When a line in the records contains the string "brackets", copy that line.

--- MATERIAL SUPPLIED ---
******************************

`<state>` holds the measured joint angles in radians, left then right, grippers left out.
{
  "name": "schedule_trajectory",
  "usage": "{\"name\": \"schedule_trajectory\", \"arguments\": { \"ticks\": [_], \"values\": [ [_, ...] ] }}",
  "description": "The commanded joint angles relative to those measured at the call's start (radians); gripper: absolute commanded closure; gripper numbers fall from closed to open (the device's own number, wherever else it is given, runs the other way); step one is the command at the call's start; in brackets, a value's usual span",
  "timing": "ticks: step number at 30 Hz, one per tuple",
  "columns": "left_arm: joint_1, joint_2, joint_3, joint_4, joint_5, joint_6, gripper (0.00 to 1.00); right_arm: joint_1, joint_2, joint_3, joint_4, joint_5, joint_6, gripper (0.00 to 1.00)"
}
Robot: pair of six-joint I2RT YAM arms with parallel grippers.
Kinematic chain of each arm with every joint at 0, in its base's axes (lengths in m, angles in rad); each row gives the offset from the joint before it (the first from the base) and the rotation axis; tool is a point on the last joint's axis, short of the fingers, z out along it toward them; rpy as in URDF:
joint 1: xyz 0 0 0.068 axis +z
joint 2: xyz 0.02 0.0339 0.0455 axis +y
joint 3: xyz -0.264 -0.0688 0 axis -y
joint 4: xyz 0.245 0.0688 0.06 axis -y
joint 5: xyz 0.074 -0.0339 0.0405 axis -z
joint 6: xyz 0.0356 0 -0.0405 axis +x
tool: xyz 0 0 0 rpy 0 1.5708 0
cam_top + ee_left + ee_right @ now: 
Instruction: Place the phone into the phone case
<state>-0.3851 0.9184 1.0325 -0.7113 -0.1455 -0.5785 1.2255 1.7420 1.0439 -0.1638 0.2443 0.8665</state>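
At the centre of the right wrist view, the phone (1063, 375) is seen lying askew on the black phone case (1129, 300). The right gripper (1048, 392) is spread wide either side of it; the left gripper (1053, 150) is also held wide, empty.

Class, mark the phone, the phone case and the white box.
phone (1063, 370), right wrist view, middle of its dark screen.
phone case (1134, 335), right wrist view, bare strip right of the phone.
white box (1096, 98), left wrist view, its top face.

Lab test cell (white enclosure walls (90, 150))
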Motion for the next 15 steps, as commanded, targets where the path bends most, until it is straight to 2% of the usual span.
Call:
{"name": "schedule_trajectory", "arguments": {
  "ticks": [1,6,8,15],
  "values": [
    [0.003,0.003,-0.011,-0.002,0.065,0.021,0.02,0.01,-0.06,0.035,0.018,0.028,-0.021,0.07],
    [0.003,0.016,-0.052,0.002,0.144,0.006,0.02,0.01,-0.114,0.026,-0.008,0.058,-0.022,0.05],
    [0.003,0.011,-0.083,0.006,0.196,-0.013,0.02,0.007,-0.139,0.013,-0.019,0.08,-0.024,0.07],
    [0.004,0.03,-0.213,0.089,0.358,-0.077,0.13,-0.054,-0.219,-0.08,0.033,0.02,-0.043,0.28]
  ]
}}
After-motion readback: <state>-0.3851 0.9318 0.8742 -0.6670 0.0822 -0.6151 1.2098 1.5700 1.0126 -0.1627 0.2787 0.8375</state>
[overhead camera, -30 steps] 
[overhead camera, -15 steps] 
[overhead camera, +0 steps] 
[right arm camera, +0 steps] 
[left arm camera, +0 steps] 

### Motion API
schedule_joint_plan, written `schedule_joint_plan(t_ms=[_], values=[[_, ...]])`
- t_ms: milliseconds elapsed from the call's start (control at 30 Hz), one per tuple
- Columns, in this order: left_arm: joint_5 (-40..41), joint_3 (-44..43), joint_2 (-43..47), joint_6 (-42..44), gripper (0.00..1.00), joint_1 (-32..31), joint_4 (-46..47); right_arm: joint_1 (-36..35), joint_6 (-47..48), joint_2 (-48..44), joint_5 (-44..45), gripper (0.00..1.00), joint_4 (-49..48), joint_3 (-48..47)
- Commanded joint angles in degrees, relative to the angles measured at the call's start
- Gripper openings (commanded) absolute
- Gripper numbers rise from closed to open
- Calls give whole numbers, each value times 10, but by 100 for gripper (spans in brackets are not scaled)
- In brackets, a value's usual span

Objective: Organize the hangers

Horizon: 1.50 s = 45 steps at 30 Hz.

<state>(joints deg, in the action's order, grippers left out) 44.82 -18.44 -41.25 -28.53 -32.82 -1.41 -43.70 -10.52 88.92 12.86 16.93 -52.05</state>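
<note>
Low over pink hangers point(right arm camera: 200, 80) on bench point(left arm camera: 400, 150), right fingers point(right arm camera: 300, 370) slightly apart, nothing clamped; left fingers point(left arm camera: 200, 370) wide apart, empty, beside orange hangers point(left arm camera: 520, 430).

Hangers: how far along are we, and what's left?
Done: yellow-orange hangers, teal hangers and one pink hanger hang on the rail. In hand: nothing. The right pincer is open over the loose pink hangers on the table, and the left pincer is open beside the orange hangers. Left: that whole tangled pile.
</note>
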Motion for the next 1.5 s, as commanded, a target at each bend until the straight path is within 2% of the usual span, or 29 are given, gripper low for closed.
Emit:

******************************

--- THE ANSWER ---
  "description": "The commanded joint angles relative to those measured at the call's start (radians); gripper: absolute commanded closure; gripper numbers fall from closed to open (the device's own number, wherever else it is given, runs the other way); step one is the command at the call's start; in brackets, a value's usual span",
- Calls give whole numbers, each value times 10, but by 100 for gripper (spans in brackets are not scaled)
- In brackets, a value's usual span

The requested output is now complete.